Records contained in a dataset
+--
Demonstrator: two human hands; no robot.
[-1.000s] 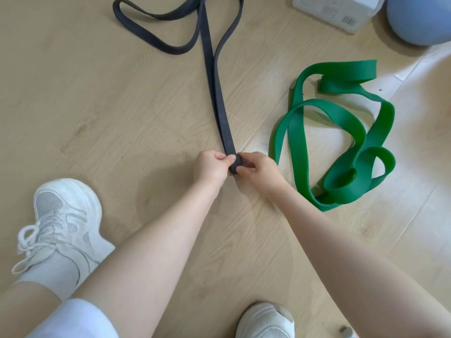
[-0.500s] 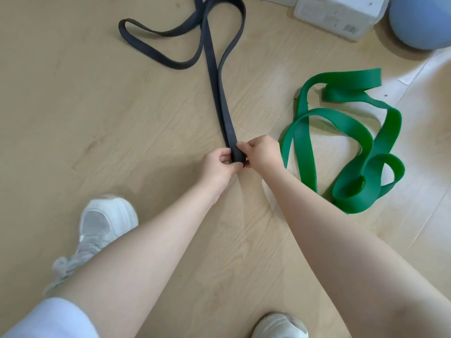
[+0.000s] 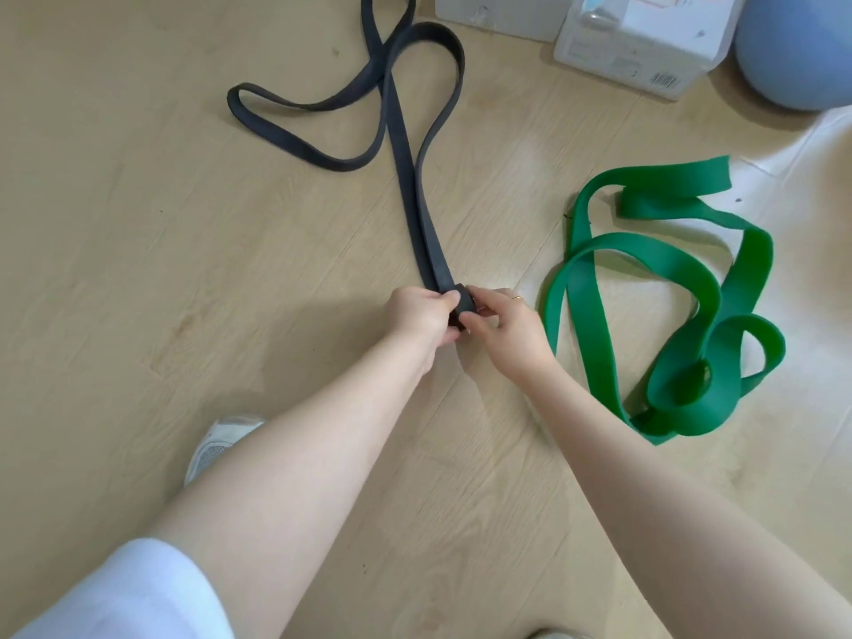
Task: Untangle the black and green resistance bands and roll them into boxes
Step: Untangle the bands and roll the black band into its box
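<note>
Black rubber, flat and long, the black resistance band [image 3: 405, 177] runs doubled up the pale wood-plank floor [image 3: 138, 269] from a small rolled-up end [image 3: 462, 304] held between both hands. Farther away its strands part into open loops, one curling out to the left, another reaching the top edge of the view. The left hand [image 3: 422, 315] grips the roll from the left, thumb lying over the top of it and fingers curled under. The right hand [image 3: 505, 327] pinches the roll from the right with thumb and fingertips; a thin ring shows on one finger. Both forearms stretch forward from the bottom of the view, and a white sleeve [image 3: 129, 592] covers the left upper arm.

Just right of the right hand, apart from the black one, lies the wide green resistance band [image 3: 664, 279], piled in loose overlapping loops on the floor, touched by neither hand. At the top right stands a white cardboard box with a barcode [image 3: 636, 53], beside it a second pale box [image 3: 498, 16] and a blue-grey ball [image 3: 797, 53]. A white sneaker [image 3: 216, 447] shows beneath the left forearm.
</note>
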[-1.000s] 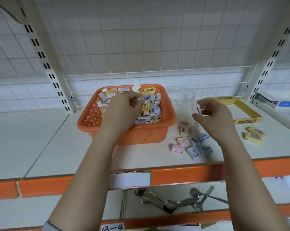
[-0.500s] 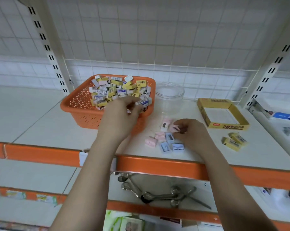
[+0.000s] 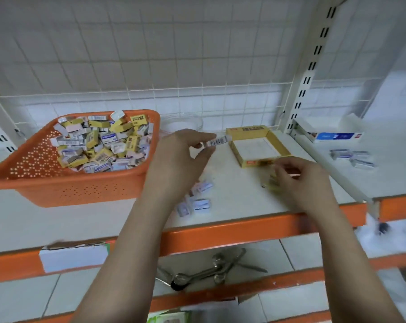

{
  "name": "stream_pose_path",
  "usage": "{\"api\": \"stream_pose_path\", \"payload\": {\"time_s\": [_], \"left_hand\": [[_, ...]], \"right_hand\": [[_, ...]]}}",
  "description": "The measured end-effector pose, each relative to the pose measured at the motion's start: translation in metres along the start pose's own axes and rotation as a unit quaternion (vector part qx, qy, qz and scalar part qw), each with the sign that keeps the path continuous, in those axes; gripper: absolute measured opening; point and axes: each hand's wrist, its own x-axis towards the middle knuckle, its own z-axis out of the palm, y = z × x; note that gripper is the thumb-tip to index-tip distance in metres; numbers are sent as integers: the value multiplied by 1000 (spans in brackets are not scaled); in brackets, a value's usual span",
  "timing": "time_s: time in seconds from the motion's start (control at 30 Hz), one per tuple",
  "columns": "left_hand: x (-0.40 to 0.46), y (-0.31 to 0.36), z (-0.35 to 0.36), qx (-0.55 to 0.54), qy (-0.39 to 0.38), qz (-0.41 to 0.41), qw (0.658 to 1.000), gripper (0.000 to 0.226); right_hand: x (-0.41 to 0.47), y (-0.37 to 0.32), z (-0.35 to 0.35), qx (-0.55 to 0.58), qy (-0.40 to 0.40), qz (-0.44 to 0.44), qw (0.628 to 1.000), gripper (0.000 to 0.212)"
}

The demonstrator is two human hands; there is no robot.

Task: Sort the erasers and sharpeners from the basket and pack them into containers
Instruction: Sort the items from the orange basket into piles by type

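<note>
An orange basket [image 3: 64,193] on the white shelf holds several yellow and white erasers and sharpeners [image 3: 104,143]. My left hand [image 3: 176,159] pinches a white eraser with a barcode [image 3: 217,141] above the shelf, just left of the shallow yellow cardboard box [image 3: 237,151]. My right hand [image 3: 300,183] is lower, in front of that box, its fingers curled over the yellow erasers [image 3: 271,181] lying there; whether it grips one is blurred. Several pale sharpeners [image 3: 198,201] lie on the shelf under my left forearm.
A clear plastic jar [image 3: 182,121] stands behind my left hand by the wire grid. A white and blue box [image 3: 332,134] and loose erasers [image 3: 351,156] lie on the neighbouring shelf at right. Metal spoons [image 3: 209,273] rest on the shelf below.
My left hand has lifted out of the basket with a white eraser and moved right toward the yellow box. My right hand has left the sharpeners and moved right to the yellow erasers.
</note>
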Motion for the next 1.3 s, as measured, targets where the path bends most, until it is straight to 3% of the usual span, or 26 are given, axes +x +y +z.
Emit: {"api": "stream_pose_path", "payload": {"time_s": [0.23,0.4,0.6,1.03,1.2,1.3], "left_hand": [[13,72,112,-61,-69,24,995,22],[17,121,192,-83,-95,9,992,22],[12,144,250,-73,-170,-38,982,24],[40,142,268,-3,-224,-19,974,30],[47,124,234,-24,-197,3,980,25],[54,105,191,-48,-174,24,983,20]], "right_hand": [[-3,107,-111,-86,120,65,987,20],[11,161,-166,-134,109,38,984,25],[9,191,-178,-127,73,11,989,22],[5,190,-168,-100,116,-2,988,29],[13,166,-163,-102,95,91,986,18],[16,129,-143,-100,116,79,985,16]]}}
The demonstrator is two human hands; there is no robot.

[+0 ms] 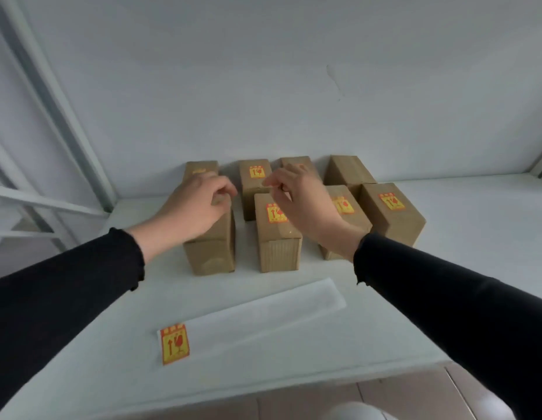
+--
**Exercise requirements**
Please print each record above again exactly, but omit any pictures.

**Answer box**
Demonstrator: two human hands; no robot.
[-1.000s] 
[-0.500s] 
[+0.000s] 
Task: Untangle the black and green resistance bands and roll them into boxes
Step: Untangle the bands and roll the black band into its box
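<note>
Black rubber, flat and long, the black resistance band [image 3: 405, 177] runs doubled up the pale wood-plank floor [image 3: 138, 269] from a small rolled-up end [image 3: 462, 304] held between both hands. Farther away its strands part into open loops, one curling out to the left, another reaching the top edge of the view. The left hand [image 3: 422, 315] grips the roll from the left, thumb lying over the top of it and fingers curled under. The right hand [image 3: 505, 327] pinches the roll from the right with thumb and fingertips; a thin ring shows on one finger. Both forearms stretch forward from the bottom of the view, and a white sleeve [image 3: 129, 592] covers the left upper arm.

Just right of the right hand, apart from the black one, lies the wide green resistance band [image 3: 664, 279], piled in loose overlapping loops on the floor, touched by neither hand. At the top right stands a white cardboard box with a barcode [image 3: 636, 53], beside it a second pale box [image 3: 498, 16] and a blue-grey ball [image 3: 797, 53]. A white sneaker [image 3: 216, 447] shows beneath the left forearm.
</note>
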[-1.000s] 
[-0.500s] 
[+0.000s] 

{
  "name": "stream_pose_path",
  "usage": "{\"api\": \"stream_pose_path\", \"payload\": {\"time_s\": [_], \"left_hand\": [[_, ...]], \"right_hand\": [[_, ...]]}}",
  "description": "The measured end-effector pose, each relative to the pose measured at the motion's start: translation in metres along the start pose's own axes and rotation as a unit quaternion (vector part qx, qy, qz and scalar part qw), each with the sign that keeps the path continuous, in those axes; gripper: absolute measured opening; point and axes: each hand's wrist, its own x-axis towards the middle knuckle, its own z-axis out of the palm, y = z × x; note that gripper is the thumb-tip to index-tip distance in metres; numbers are sent as integers: the value multiplied by 1000 (spans in brackets are not scaled); in brackets, a value's usual span",
  "timing": "time_s: time in seconds from the motion's start (control at 30 Hz), one per tuple",
  "columns": "left_hand: x (-0.40 to 0.46), y (-0.31 to 0.36), z (-0.35 to 0.36), qx (-0.55 to 0.54), qy (-0.39 to 0.38), qz (-0.41 to 0.41), qw (0.658 to 1.000), gripper (0.000 to 0.226); right_hand: x (-0.41 to 0.47), y (-0.37 to 0.32), z (-0.35 to 0.35), qx (-0.55 to 0.58), qy (-0.40 to 0.40), qz (-0.44 to 0.44), qw (0.628 to 1.000), gripper (0.000 to 0.212)"
}

The demonstrator is two human hands; there is no robot.

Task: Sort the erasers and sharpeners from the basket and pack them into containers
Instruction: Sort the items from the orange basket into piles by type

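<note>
An orange basket [image 3: 64,193] on the white shelf holds several yellow and white erasers and sharpeners [image 3: 104,143]. My left hand [image 3: 176,159] pinches a white eraser with a barcode [image 3: 217,141] above the shelf, just left of the shallow yellow cardboard box [image 3: 237,151]. My right hand [image 3: 300,183] is lower, in front of that box, its fingers curled over the yellow erasers [image 3: 271,181] lying there; whether it grips one is blurred. Several pale sharpeners [image 3: 198,201] lie on the shelf under my left forearm.
A clear plastic jar [image 3: 182,121] stands behind my left hand by the wire grid. A white and blue box [image 3: 332,134] and loose erasers [image 3: 351,156] lie on the neighbouring shelf at right. Metal spoons [image 3: 209,273] rest on the shelf below.
My left hand has lifted out of the basket with a white eraser and moved right toward the yellow box. My right hand has left the sharpeners and moved right to the yellow erasers.
</note>
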Motion for the next 1.3 s, as measured, targets where the path bends most, until it is straight to 3% of the usual span, or 26 are given, axes +x +y +z.
Emit: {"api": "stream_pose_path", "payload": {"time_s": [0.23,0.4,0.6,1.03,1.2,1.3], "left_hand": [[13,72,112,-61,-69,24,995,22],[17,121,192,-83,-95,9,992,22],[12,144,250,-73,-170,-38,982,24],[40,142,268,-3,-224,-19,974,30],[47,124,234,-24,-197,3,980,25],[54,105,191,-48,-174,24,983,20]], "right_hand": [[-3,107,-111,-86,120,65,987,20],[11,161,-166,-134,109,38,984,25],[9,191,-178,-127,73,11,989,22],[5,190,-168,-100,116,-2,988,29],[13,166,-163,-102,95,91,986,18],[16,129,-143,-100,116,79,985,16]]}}
The demonstrator is two human hands; there is no robot.

[+0 ms] 

No part of the exercise remains open.